* **Supplied material**:
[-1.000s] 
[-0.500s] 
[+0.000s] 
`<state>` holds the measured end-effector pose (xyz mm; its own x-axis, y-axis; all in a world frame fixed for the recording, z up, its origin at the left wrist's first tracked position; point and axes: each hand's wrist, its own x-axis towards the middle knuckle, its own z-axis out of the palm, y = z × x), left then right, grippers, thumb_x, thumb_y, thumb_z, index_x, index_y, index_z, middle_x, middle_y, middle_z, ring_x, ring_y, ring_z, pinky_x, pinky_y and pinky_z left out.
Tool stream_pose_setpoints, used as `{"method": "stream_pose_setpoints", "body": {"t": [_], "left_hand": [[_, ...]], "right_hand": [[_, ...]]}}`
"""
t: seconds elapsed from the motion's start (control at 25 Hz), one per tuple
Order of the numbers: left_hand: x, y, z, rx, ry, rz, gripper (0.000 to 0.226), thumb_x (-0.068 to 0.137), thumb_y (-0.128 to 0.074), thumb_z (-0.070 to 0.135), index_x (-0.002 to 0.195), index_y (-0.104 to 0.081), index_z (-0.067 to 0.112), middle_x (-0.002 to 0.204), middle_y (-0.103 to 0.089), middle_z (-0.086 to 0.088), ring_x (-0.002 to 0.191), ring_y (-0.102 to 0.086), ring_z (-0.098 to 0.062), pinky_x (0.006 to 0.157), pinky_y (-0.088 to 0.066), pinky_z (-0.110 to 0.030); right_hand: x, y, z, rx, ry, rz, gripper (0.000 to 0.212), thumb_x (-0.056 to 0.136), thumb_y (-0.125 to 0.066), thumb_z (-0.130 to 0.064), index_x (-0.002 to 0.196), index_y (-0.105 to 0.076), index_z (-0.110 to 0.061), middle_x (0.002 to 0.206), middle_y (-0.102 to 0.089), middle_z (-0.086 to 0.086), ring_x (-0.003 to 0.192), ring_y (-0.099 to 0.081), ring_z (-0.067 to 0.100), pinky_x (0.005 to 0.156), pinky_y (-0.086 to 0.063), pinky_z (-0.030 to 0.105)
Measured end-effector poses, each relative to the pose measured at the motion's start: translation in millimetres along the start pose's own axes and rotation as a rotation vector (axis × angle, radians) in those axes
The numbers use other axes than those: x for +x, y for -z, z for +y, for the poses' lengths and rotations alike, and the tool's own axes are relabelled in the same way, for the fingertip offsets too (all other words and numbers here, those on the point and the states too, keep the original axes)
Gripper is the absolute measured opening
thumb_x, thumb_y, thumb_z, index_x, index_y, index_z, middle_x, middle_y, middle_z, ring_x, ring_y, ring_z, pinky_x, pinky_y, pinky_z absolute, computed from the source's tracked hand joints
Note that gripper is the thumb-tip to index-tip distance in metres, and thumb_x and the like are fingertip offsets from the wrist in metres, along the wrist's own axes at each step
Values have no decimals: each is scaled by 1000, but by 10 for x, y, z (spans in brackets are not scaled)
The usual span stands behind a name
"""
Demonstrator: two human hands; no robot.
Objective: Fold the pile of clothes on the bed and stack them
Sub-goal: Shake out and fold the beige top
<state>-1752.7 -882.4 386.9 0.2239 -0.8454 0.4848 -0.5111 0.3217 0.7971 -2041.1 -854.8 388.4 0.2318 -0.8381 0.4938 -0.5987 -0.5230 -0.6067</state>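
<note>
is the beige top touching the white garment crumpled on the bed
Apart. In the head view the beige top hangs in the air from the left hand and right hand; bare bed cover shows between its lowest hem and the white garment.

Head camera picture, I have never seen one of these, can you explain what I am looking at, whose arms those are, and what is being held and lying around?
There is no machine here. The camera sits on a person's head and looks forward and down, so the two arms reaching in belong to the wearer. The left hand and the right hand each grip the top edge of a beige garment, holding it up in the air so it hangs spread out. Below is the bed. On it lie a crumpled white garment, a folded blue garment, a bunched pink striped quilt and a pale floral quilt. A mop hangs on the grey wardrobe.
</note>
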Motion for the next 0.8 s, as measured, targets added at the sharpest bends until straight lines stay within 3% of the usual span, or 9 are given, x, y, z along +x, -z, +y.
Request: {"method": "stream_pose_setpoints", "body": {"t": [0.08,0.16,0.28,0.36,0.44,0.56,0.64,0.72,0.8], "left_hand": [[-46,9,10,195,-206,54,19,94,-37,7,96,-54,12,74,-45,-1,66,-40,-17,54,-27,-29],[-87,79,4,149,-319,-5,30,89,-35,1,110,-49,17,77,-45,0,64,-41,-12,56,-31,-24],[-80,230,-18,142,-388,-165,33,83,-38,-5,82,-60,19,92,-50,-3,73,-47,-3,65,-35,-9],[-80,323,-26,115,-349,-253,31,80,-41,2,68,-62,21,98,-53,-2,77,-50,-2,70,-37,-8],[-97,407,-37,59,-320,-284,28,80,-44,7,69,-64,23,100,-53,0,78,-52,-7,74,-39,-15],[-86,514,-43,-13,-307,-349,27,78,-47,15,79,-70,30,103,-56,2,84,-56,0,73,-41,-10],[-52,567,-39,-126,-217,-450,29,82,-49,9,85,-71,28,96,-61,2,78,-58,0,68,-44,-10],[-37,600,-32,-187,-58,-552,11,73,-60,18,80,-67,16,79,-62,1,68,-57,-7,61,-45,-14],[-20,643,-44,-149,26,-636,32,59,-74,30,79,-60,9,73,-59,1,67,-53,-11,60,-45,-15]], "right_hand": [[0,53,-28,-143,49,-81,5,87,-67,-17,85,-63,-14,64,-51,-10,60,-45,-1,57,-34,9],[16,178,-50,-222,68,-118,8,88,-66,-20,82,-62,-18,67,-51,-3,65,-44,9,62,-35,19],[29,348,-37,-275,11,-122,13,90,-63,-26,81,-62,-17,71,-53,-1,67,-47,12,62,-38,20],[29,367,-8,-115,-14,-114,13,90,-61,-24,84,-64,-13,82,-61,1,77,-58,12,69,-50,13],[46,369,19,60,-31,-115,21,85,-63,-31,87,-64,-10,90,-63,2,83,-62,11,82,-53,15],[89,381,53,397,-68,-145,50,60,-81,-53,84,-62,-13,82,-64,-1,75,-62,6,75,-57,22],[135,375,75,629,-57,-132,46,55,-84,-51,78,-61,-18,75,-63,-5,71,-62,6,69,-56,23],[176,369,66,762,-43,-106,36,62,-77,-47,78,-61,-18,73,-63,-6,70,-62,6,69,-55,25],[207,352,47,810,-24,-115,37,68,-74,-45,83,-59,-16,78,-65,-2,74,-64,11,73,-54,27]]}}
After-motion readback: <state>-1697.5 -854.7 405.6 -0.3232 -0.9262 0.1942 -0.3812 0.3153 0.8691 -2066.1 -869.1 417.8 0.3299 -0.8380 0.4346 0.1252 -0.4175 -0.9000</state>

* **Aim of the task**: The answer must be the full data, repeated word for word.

* **Result for this task**:
[-1.000s] 
[-0.500s] 
[+0.000s] 
`<state>` holds the measured end-effector pose (xyz mm; its own x-axis, y-axis; all in a world frame fixed for the recording, z up, its origin at the left wrist's first tracked position; point and axes: each hand's wrist, its own x-axis towards the middle knuckle, its own z-axis out of the palm, y = z × x), left then right, grippers, thumb_x, thumb_y, thumb_z, index_x, index_y, index_z, middle_x, middle_y, middle_z, ring_x, ring_y, ring_z, pinky_x, pinky_y and pinky_z left out.
Tool stream_pose_setpoints, used as `{"method": "stream_pose_setpoints", "body": {"t": [_], "left_hand": [[_, ...]], "right_hand": [[_, ...]]}}`
"""
t: seconds elapsed from the motion's start (control at 25 Hz), one per tuple
Order of the numbers: left_hand: x, y, z, rx, ry, rz, gripper (0.000 to 0.226), thumb_x (-0.068 to 0.137), thumb_y (-0.128 to 0.074), thumb_z (-0.070 to 0.135), index_x (-0.002 to 0.195), index_y (-0.104 to 0.081), index_z (-0.067 to 0.112), middle_x (-0.002 to 0.204), middle_y (-0.103 to 0.089), middle_z (-0.086 to 0.088), ring_x (-0.002 to 0.191), ring_y (-0.102 to 0.086), ring_z (-0.098 to 0.062), pinky_x (0.006 to 0.157), pinky_y (-0.088 to 0.066), pinky_z (-0.110 to 0.030); right_hand: x, y, z, rx, ry, rz, gripper (0.000 to 0.212), thumb_x (-0.056 to 0.136), thumb_y (-0.125 to 0.066), thumb_z (-0.130 to 0.064), index_x (-0.002 to 0.196), index_y (-0.105 to 0.076), index_z (-0.110 to 0.061), middle_x (0.002 to 0.206), middle_y (-0.102 to 0.089), middle_z (-0.086 to 0.086), ring_x (-0.003 to 0.192), ring_y (-0.099 to 0.081), ring_z (-0.067 to 0.100), pinky_x (0.005 to 0.156), pinky_y (-0.086 to 0.063), pinky_z (-0.030 to 0.105)
Measured end-effector poses, each relative to the pose measured at the motion's start: translation in millimetres along the start pose's own axes and rotation as a rotation vector (axis × angle, radians) in those axes
The numbers use other axes than those: x for +x, y for -z, z for +y, for the poses' lengths and rotations alike, and the tool's own axes are relabelled in the same way, for the fingertip offsets too (all other words and numbers here, those on the point and the states too, keep the original axes)
Gripper is the absolute measured opening
thumb_x, thumb_y, thumb_z, index_x, index_y, index_z, middle_x, middle_y, middle_z, ring_x, ring_y, ring_z, pinky_x, pinky_y, pinky_z absolute, computed from the source's tracked hand joints
Note that gripper is the thumb-tip to index-tip distance in metres, and thumb_x and the like are fingertip offsets from the wrist in metres, along the wrist's own axes at each step
Values have no decimals: each is scaled by 1000, but by 10 for x, y, z (spans in brackets are not scaled)
The usual span stands behind a name
"""
Demonstrator: two human hands; no robot.
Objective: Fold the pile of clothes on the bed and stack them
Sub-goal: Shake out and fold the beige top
<state>-1752.7 -882.4 386.9 0.2239 -0.8454 0.4848 -0.5111 0.3217 0.7971 -2041.1 -854.8 388.4 0.2318 -0.8381 0.4938 -0.5987 -0.5230 -0.6067</state>
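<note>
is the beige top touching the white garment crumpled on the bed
Apart. In the head view the beige top hangs in the air from the left hand and right hand; bare bed cover shows between its lowest hem and the white garment.

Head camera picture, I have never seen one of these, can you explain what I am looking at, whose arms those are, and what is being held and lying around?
There is no machine here. The camera sits on a person's head and looks forward and down, so the two arms reaching in belong to the wearer. The left hand and the right hand each grip the top edge of a beige garment, holding it up in the air so it hangs spread out. Below is the bed. On it lie a crumpled white garment, a folded blue garment, a bunched pink striped quilt and a pale floral quilt. A mop hangs on the grey wardrobe.
</note>
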Motion for the next 0.8 s, as measured, targets added at the sharpest bends until straight lines stay within 3% of the usual span, or 9 are given, x, y, z along +x, -z, +y.
Request: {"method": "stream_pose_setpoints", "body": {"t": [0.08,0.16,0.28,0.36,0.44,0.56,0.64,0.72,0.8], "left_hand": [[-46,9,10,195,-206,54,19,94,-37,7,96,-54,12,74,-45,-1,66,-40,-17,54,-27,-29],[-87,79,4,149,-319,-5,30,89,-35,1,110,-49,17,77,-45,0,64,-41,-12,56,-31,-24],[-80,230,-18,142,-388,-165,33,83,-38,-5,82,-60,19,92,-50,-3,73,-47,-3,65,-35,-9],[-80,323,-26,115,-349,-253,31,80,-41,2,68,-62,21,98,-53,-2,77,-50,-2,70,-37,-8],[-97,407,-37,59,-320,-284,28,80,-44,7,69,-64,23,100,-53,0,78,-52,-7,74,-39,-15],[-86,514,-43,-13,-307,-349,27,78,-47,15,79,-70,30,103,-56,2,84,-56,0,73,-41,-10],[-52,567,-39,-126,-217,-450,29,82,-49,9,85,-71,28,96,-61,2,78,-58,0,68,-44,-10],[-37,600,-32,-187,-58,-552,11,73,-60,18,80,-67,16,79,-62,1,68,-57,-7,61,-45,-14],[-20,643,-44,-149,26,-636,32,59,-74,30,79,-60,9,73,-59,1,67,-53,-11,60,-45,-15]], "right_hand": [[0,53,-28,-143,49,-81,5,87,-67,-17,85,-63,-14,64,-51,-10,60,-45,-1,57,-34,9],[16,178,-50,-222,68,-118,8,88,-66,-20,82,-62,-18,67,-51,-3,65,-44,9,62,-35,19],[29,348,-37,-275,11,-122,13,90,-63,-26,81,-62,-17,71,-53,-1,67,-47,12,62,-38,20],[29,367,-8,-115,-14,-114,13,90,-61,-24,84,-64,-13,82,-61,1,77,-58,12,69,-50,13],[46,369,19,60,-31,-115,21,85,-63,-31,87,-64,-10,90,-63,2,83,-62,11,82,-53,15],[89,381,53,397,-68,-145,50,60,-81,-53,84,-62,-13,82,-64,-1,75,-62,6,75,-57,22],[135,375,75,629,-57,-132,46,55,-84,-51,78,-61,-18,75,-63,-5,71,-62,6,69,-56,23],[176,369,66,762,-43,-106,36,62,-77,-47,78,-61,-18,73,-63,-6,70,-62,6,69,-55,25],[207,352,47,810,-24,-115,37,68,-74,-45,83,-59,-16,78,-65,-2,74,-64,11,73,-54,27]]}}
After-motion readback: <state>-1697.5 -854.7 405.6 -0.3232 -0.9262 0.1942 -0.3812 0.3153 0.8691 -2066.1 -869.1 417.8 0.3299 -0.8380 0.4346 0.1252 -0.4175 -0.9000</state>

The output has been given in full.